There are plenty of people who keep tetras like rummy nose, cardinals, neons, etc. with tds that’s double mine, but as previously suggested, I would consider 500ppm to be the absolute cap on what constitutes a healthy low tds environment for Amazonian species and personally would not want to exceed 300ppm. 

Many issues with fish that get attributed to ph swings or hardness are actually caused by osmotic shock, which can occur when fish are subjected to a large swing in osmotic pressure, measured by tds/ec. So contrary to a lot of the info that’s out there I believe tds/ec May be the single most important water parameter we can measure. If you are working with rodi water or known quantities of nutrients in your tap water, no other measurement will be as instructive for dosing and water changes as tds/ec. Period full stop.


----------



## Edward (Apr 11, 2005)

AdamRT ... Excellent post!



AdamRT said:


> This is where using tap water can get tricky- if you are replacing the 350ppm water with tap water that has a tds of 150ppm, you will need to change far more water to get back to your baseline than you would if you were using ultra low tds rodi water. My rodi unit puts out water with a tds of 1-2ppm which is exceptionally low for a home purification system. I won’t get in to the math, but one can clearly see that using 2ppm water for a change will be much more efficient at getting you back to your baseline than if you use water that’s 150ppm.

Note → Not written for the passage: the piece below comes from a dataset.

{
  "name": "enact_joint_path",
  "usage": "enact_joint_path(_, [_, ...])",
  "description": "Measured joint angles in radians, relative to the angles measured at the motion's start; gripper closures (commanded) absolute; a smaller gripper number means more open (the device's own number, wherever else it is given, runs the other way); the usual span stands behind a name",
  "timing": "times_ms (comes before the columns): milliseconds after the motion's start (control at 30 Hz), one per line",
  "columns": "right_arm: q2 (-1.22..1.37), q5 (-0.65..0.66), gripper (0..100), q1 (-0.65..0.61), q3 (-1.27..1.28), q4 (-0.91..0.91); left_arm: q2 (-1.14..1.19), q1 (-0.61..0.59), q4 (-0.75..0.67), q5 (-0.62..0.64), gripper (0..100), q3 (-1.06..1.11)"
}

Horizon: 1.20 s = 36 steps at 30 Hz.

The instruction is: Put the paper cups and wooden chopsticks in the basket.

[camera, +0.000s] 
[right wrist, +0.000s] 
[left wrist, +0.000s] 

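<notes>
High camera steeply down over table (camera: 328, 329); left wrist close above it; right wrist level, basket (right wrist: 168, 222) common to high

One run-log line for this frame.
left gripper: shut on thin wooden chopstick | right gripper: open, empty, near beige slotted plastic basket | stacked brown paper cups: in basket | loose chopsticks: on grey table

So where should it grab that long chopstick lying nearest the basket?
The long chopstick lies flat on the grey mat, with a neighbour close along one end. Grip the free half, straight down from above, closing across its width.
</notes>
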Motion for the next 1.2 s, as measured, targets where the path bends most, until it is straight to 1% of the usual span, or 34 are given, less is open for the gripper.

Example of cleaning 400L / 100gall aquarium from 300 ppm NaCl / 600 µS to 170 ppm NaCl / 340 µS with tap versus RO.

With 330 µS tap
30% WC, 600 -> 510 (- 90)
30% WC, 510 -> 450 (- 60)
30% WC, 450 -> 410 (- 40)
30% WC, 410 -> 383 (- 27)
30% WC, 383 -> 365 (- 18)
30% WC, 365 -> 353 (- 12)
30% WC, 353 -> 345 (- 8)
30% WC, 345 -> 340 (- 5)
Total amount of used water ≈ 1000 L

With 10 µS RO
30% WC, 600 -> 403 (- 197)
16% WC, 403 -> 340 (- 63)
Amount of used RO clean water ≈ 200 L
Amount of used RO waste water ≈ 800 L at 1 : 4 drain ratio
Total amount of used water ≈ 1000 L

It takes 8 water changes with tap water versus 1.5 with RO water while the total raw water usage remains the same.


----------



## Discusluv (Dec 24, 2017)

Very helpful


AdamRT said:


> For my new build I am using conductivity or ec, a reliable method of measuring tds as long as you know the conversion factor for your meter (the Hanna “dist” series uses a .5 conversion, so a measurement of 200 microsiemens on the meter represents a tds of 100 ppm), as the guiding metric for when I need to dose ferts, perform water changes, etc..
> 
> I’ve found ec/tds to be the most reliable and simple way to determine when adjustments to the water are necessary, and would definitely recommend it to anyone looking to fine tune their dosing/water change routine without having to test a million different parameters. It works whether you are using tap water or ro/di (although I think it’s an even better indicator when using ro/di because you can control the exact make up of the tds in your tank).
> 
> ...


 Very instructive- thank you. Makes me want to learn exactly what my EC monitor is really telling me on my Fluvel G6 filter. I do look at the changes it gives me before and after a water change, to see the difference of that number, but hadn't really taken the time to understand the implications of what it meant. Right now the EC meter says 230, its been 2 days ago that I did a 75% ( discus tank) water change. I will do another 1 tomorrow or the day after- Ill look to see what it is before and directly after doing so and then after dosing fertilizers. Typically the TDS runs about 115-120 in this tank. It sounds similar to the .5 conversion that you use. 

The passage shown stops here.